### [Task objective]
Output the data below exactly.

### [Given information]
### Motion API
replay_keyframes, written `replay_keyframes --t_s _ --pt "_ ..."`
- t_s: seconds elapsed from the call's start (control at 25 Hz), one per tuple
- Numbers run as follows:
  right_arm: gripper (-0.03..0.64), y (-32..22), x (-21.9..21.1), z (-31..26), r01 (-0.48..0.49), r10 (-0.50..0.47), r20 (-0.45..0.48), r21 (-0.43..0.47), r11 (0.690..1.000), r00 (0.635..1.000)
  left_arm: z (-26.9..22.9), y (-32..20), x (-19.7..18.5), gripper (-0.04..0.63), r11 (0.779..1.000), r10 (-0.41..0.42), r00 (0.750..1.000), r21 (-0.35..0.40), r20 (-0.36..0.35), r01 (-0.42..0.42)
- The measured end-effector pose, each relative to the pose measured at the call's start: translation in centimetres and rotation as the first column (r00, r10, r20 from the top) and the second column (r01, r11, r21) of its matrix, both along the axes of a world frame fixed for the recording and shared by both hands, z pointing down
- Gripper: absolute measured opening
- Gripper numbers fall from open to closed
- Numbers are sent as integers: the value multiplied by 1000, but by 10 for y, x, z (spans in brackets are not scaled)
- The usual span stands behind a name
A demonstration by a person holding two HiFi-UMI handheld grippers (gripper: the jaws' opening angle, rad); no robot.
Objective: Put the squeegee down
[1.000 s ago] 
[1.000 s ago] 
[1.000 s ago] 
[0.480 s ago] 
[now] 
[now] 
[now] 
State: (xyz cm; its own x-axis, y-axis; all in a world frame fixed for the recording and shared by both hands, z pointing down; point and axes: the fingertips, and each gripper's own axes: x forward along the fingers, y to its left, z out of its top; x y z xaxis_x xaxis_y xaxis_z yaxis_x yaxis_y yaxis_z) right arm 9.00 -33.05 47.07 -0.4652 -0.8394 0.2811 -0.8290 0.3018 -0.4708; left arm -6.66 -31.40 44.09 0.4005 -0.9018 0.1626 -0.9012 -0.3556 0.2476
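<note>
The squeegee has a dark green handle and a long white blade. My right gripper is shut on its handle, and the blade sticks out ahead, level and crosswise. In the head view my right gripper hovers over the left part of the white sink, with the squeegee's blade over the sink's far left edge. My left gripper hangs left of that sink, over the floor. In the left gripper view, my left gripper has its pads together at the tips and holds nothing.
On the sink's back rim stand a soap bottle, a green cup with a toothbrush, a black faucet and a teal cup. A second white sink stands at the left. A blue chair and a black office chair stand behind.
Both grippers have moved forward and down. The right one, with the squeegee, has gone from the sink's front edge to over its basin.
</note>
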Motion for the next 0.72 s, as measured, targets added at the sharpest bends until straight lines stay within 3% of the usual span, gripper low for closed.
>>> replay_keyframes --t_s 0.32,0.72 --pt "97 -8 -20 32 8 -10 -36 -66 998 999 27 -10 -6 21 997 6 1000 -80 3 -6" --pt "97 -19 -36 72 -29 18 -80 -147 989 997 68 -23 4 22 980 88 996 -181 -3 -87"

### [Your response]
### Motion API
replay_keyframes, written `replay_keyframes --t_s _ --pt "_ ..."`
- t_s: seconds elapsed from the call's start (control at 25 Hz), one per tuple
- Numbers run as follows:
  right_arm: gripper (-0.03..0.64), y (-32..22), x (-21.9..21.1), z (-31..26), r01 (-0.48..0.49), r10 (-0.50..0.47), r20 (-0.45..0.48), r21 (-0.43..0.47), r11 (0.690..1.000), r00 (0.635..1.000)
  left_arm: z (-26.9..22.9), y (-32..20), x (-19.7..18.5), gripper (-0.04..0.63), r11 (0.779..1.000), r10 (-0.41..0.42), r00 (0.750..1.000), r21 (-0.35..0.40), r20 (-0.36..0.35), r01 (-0.42..0.42)
- The measured end-effector pose, each relative to the pose measured at the call's start: translation in centimetres and rotation as the first column (r00, r10, r20 from the top) and the second column (r01, r11, r21) of its matrix, both along the axes of a world frame fixed for the recording and shared by both hands, z pointing down
- Gripper: absolute measured opening
- Gripper numbers fall from open to closed
- Numbers are sent as integers: the value multiplied by 1000, but by 10 for y, x, z (spans in brackets are not scaled)
- The usual span stands behind a name
A demonstration by a person holding two HiFi-UMI handheld grippers (gripper: the jaws' opening angle, rad); no robot.
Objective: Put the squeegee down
[1.000 s ago] 
[1.000 s ago] 
[1.000 s ago] 
[0.480 s ago] 
[now] 
[now] 
[now] 
State: (xyz cm; its own x-axis, y-axis; all in a world frame fixed for the recording and shared by both hands, z pointing down; point and axes: the fingertips, and each gripper's own axes: x forward along the fingers, y to its left, z out of its top; x y z xaxis_x xaxis_y xaxis_z yaxis_x yaxis_y yaxis_z) right arm 9.00 -33.05 47.07 -0.4652 -0.8394 0.2811 -0.8290 0.3018 -0.4708; left arm -6.66 -31.40 44.09 0.4005 -0.9018 0.1626 -0.9012 -0.3556 0.2476
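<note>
The squeegee has a dark green handle and a long white blade. My right gripper is shut on its handle, and the blade sticks out ahead, level and crosswise. In the head view my right gripper hovers over the left part of the white sink, with the squeegee's blade over the sink's far left edge. My left gripper hangs left of that sink, over the floor. In the left gripper view, my left gripper has its pads together at the tips and holds nothing.
On the sink's back rim stand a soap bottle, a green cup with a toothbrush, a black faucet and a teal cup. A second white sink stands at the left. A blue chair and a black office chair stand behind.
Both grippers have moved forward and down. The right one, with the squeegee, has gone from the sink's front edge to over its basin.
</note>
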Motion for the next 0.72 s, as measured, targets added at the sharpest bends until straight lines stay within 3% of the usual span, gripper low for closed.
>>> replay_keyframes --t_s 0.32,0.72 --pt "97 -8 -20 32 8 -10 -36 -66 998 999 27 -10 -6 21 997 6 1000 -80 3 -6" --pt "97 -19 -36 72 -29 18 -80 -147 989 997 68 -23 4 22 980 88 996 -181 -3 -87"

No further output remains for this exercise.